SPEAKER_01It's kind of funny because I've I rarely promote anything in in my videos, it's just that when I launch a course, which I've just done. Oh, okay, okay. Yeah, I will mention it because it does tend to boost the sales a little bit. I can tell because obviously when the video goes out in that first few days, the sales have boosted a little bit. But I think that's partly because there's some loyal subscribers in my YouTube channel who probably don't read emails, and so um I suspect that's but I don't do that. I uh I keep meaning to, I just forget. And then I've gone and recorded the video. I've recorded the video and I go, oh shoot, I didn't I go, oh well never mind, I'll do it next week. But also it's kind of deliberate because I don't want to come across as being overly salesy. Um and and I you know the YouTube channel was created as a as a marketing tool, that's why I started it you know ten years ago. Um and so it wasn't necessarily there to to promote courses. I do that now, but it's it's very maybe every two months uh there's there's maybe one or two videos. There's a video a week, so out of eight videos, probably two will promote a course. Okay But funny enough you should mention that because if you men if I do do the free COD course, you're absolutely right.

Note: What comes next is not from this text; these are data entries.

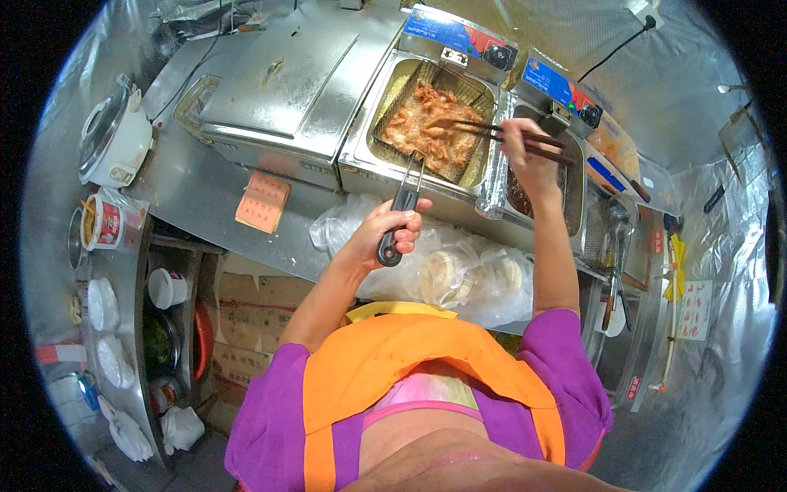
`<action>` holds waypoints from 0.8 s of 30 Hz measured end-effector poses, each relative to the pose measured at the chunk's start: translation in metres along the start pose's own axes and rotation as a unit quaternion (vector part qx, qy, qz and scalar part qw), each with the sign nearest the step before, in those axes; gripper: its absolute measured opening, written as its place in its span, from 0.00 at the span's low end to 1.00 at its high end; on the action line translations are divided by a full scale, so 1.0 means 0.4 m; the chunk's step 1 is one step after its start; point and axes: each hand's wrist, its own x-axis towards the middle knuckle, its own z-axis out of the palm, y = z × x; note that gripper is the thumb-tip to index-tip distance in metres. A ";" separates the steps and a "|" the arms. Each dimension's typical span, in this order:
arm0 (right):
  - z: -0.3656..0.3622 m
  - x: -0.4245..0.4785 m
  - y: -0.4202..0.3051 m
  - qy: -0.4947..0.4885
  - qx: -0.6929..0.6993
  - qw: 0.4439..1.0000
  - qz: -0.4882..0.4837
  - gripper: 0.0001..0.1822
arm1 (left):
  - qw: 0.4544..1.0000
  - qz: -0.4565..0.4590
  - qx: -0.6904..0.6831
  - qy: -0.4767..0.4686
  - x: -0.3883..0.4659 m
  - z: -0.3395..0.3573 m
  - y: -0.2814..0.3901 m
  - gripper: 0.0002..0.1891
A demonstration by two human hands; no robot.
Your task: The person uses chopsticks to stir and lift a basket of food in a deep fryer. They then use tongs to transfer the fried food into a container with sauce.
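My left hand (390,232) grips the black handle (399,224) of a wire fryer basket (482,92). The basket sits in the left fryer well, full of browned, battered food pieces (430,123) in bubbling oil. Long dark chopsticks (486,129) are held in my right hand (530,147), which is slightly blurred above the divider between the two wells. The chopstick tips reach into the right side of the food. Below my right hand lies the second fryer well (575,197), partly hidden by the hand and forearm, with dark oil in it.
Clear plastic bags with pale round items (439,277) lie along the counter's front edge. A small notepad (262,202), a metal-covered unit (276,80) and a white rice cooker (117,138) are to the left. To the right stand a strainer (621,215) and a tray of orange food (612,144).
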 end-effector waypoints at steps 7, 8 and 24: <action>0.049 0.029 0.009 -0.076 -0.011 0.997 0.007 0.04 | 1.000 -0.004 0.023 -0.006 0.005 0.014 0.001 0.20; 0.053 0.010 0.028 -0.097 0.021 0.995 0.026 0.04 | 1.000 -0.009 0.014 -0.006 0.005 0.017 0.002 0.20; -0.072 -0.059 0.016 -0.032 -0.081 0.995 0.037 0.05 | 1.000 -0.006 0.010 0.015 -0.015 0.009 -0.003 0.21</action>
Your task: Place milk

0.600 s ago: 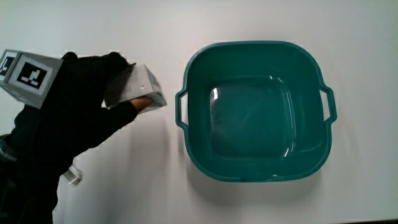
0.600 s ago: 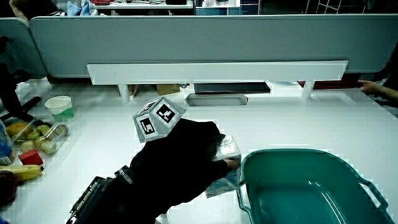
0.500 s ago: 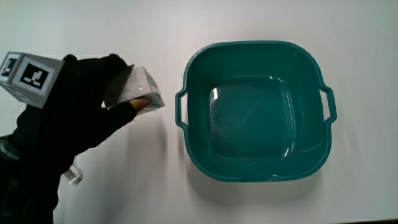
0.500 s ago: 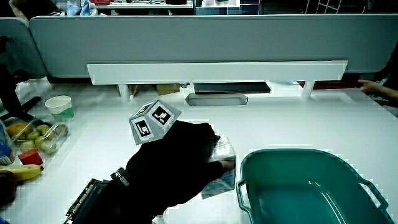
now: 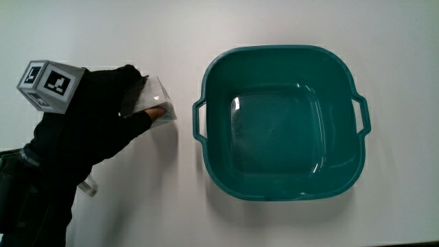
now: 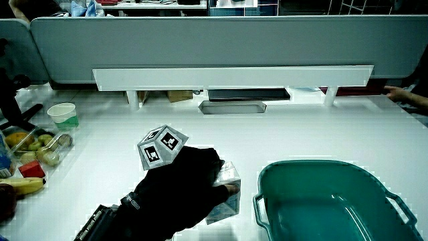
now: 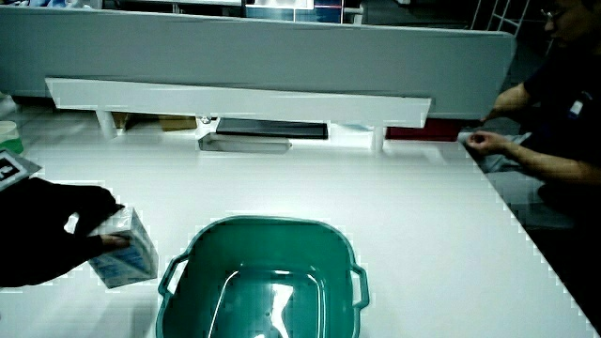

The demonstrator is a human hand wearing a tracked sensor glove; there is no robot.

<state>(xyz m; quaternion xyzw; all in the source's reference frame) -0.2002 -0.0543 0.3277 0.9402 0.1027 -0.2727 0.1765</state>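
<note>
A small pale milk carton [image 5: 152,101] stands on the white table beside the teal basin [image 5: 214,68], with a gap between them. The gloved hand [image 5: 103,120] is wrapped around the carton, thumb on its near side, fingers over its top. In both side views the carton [image 6: 226,196] [image 7: 127,250] sits low at the table surface under the hand [image 6: 187,181] [image 7: 56,235]. The basin [image 6: 294,173] [image 7: 235,233] holds nothing. The patterned cube [image 5: 49,84] rides on the back of the hand.
A tray of fruit [image 6: 33,148] and a white cup [image 6: 63,114] stand at the table's edge in a side view. A dark flat tray [image 6: 233,107] lies close to the low partition. A small clear object [image 5: 89,186] lies under the forearm.
The hand has carried the carton slightly away from the basin and lowered it toward the table; the basin has not moved.
</note>
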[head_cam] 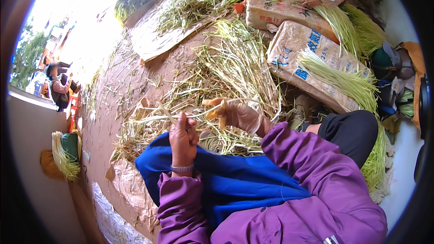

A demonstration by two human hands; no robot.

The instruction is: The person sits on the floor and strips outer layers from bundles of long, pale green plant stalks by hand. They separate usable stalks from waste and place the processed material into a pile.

SPEAKER_00Daily subscribers go up. Yeah, yeah. And the way that you're promoting at the moment, so you've got from from the videos where I that I saw where you were promoting the COD course, you promoted it at the end um and it was linked in the description, but it was quite a long way down. And I think it was a bit.ly link that you had there. So what I've found, if you want to increase the number of of opt-ins you get, is if you promote the lead magnet, probably like after point one of the video, because that's when you've got a lot of people still watching the video, because not everyone makes it to the end, right? And but you've given, you've done your intro and you've done point one, you've g already given them value, so it's not like two, it's not like doing it in the first 30 seconds and then your your um subscrip you know viewers drop off. And then if you put it in the description but above the fold, so like before they hit more, uh have it as like the first line, those two things make a really, really big difference. Um and I think that would grow your your email list a lot faster from what I'm from what I'm saying, and just from what I've seen with everybody else as well.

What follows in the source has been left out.